At one time, the phrase used to describe trans women like me was “a woman trapped in a man’s body.” There were all sorts of issues with that formulation, but in its simplicity, it made a clean case: Trans women were women in spirit and soul and sensibility (and, many would argue, brain structure and function); they suffered from a medical condition, like multiple sclerosis or Lou Gehrig’s disease, a condition that anyone might be born with — even Republicans! — and which could be treated by medical intervention, leaving the woman post-transition as a woman very much like other women, with the exception of her remarkable history.

The current blowback against trans women holds the opposite view — that people like me are “really” men, and no matter what sorts of surgical interventions take place, nothing can alter the fundamental assignment of sex at birth. That’s what’s behind the oddly phrased executive order declaring sex immutable and fixed at conception. “God doesn’t make mistakes,” is a phrase often aimed at people like me, as if to accuse me of being the gender equivalent of old man Withers.

It is worth observing that many of the people scolding me about God not making mistakes are wearing glasses. Or hearing aids. Or have pacemakers. So far as I know, no one accuses someone wearing glasses or hearing aids of fraudulence, or sees the existence of someone saved by a heart-monitoring implant as an affront to divine intentions.

The challenge for trans people, and our allies, is that many of our antagonists cannot imagine what it might be like to be wired the way we are. I still remember when I came out, 25 years ago, telling a friend that I’d had a lifelong sense of myself as female — that this impulse had dominated my waking life for 40 years — and her response was to dismissively shrug and say, “Well, I can’t imagine that,” as if her inability to imagine the life of someone like me was my problem rather than hers.

Our problem is that “No men in women’s sports” or “There are only two sexes” make great bumper stickers. In such simple phrases they seem to capture an inarguable truth. “Common sense” is what the president calls it. But just because arguments against trans people’s right to exist are easy to make, that does not make them any less wrong. What is difficult is that understanding how folks like me experience the world takes time and thoughtfulness. Not to mention decency.

The greatest obstacle to trans equality is not Donald Trump or even Elon Musk — whose inability to love his own transgender child may well be part of what has driven him to fight what he calls the “woke mind virus.” Whenever I hear Musk berating trans people, my first thought is to have pity: This is a man, above all, with a broken heart, a man hurting because he wrongly thinks that something valuable — a son — has been taken from him.

No, none of these are the greatest obstacles for acceptance. The greatest obstacle for us is a lack of imagination.

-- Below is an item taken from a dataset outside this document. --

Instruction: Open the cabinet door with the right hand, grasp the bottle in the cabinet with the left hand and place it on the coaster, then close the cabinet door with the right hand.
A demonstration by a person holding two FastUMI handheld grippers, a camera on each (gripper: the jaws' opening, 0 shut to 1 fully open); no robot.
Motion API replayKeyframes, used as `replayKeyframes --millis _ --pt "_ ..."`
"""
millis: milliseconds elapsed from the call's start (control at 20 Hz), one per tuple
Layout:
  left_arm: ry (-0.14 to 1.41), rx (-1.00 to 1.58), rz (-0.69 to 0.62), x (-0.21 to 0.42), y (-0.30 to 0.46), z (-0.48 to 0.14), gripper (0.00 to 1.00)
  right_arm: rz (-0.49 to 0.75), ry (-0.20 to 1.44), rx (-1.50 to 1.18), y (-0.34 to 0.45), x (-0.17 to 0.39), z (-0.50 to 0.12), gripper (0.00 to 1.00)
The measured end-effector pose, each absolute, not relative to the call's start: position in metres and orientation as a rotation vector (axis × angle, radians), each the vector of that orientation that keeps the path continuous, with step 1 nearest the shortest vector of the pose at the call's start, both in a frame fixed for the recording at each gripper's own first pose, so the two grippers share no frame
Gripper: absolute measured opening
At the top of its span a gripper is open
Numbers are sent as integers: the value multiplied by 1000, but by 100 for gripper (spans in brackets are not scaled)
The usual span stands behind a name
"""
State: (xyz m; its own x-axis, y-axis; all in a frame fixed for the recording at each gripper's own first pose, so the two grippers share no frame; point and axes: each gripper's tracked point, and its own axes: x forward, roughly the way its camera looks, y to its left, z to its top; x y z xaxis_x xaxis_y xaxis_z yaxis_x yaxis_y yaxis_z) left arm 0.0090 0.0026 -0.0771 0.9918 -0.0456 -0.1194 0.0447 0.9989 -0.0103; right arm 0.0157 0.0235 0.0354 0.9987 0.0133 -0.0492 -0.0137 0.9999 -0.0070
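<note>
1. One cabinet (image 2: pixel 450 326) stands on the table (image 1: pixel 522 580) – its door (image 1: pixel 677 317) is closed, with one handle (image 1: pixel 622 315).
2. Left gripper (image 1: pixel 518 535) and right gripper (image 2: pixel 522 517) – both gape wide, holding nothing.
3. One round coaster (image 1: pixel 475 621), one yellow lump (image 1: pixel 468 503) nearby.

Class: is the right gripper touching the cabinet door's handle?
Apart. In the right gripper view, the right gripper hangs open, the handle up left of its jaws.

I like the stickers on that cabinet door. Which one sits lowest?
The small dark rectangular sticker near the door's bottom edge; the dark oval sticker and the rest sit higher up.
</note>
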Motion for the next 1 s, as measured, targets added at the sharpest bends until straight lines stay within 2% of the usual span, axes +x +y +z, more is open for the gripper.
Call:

By which I mean, only a person without imagination could think that Superman is “really” Clark Kent. Only a person without imagination could think that a butterfly is “really” a caterpillar. Or that a trans woman is “really” a man.

Without imagination, it is easy to believe in things that are simple, and superficial, and wrong.

With it, we can begin to understand the lives of those who are different from ourselves — and respond to their struggles with compassion, and kindness and grace.